[WHAT YOU HAVE TO DO]
Select the lines below containing the word "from".

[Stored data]
>>>

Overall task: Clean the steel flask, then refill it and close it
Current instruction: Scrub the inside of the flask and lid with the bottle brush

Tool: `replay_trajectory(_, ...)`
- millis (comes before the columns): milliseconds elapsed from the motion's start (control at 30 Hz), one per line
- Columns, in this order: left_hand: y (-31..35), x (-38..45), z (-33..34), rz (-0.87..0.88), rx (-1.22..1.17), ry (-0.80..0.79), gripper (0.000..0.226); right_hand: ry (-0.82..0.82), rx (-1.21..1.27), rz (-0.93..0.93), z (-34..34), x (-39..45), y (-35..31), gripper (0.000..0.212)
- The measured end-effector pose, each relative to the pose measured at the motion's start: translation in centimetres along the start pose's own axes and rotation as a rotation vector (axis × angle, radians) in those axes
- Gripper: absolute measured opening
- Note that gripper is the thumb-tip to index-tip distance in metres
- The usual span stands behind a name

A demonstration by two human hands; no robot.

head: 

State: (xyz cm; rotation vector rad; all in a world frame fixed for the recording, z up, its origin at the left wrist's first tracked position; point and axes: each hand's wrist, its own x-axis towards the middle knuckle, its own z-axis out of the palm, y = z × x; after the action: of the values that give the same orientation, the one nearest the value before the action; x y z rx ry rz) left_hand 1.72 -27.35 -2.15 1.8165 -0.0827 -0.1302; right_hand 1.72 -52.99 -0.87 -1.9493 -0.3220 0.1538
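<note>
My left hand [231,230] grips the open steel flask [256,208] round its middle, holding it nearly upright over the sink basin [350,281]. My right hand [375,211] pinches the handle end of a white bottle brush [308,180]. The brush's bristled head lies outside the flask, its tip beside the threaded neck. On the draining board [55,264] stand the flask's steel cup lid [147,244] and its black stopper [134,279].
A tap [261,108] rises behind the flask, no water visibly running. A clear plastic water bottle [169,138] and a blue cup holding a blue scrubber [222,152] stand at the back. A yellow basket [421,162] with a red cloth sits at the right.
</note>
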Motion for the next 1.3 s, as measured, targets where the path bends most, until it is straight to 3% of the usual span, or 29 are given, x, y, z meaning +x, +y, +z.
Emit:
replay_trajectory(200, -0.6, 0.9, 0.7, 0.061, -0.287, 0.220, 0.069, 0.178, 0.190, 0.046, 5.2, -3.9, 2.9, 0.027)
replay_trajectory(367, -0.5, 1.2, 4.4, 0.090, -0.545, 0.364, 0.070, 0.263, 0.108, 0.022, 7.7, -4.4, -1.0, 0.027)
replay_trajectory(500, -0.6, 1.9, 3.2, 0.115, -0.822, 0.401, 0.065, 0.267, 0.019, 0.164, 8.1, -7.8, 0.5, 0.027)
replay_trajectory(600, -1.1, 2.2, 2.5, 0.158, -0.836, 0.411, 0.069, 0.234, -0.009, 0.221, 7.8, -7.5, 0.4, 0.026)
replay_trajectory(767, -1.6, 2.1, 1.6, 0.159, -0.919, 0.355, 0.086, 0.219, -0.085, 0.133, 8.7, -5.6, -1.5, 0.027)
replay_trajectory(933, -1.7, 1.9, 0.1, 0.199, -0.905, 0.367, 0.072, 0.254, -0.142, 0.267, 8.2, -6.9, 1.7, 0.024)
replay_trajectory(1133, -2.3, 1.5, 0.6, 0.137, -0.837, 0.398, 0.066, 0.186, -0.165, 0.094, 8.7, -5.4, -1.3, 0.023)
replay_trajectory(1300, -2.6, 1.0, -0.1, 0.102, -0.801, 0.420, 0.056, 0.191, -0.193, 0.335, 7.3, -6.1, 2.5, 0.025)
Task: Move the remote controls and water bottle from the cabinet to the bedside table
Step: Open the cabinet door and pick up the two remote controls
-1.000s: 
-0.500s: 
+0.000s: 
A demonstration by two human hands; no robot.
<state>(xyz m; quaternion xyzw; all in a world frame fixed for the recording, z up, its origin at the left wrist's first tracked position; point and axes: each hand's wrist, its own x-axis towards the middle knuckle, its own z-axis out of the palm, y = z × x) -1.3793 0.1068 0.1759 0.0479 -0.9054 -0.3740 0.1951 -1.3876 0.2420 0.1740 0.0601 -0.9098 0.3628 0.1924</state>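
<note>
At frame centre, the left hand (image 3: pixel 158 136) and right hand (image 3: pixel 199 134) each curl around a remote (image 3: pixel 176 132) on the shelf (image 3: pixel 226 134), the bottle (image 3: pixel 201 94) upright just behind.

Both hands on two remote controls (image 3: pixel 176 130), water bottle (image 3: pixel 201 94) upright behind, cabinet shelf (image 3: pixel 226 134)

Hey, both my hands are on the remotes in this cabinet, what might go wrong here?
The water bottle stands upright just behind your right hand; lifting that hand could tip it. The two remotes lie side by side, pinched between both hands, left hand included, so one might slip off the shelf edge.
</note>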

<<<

[ANSWER FOR THE TASK]
- millis (comes before the columns): milliseconds elapsed from the motion's start (control at 30 Hz), one per line
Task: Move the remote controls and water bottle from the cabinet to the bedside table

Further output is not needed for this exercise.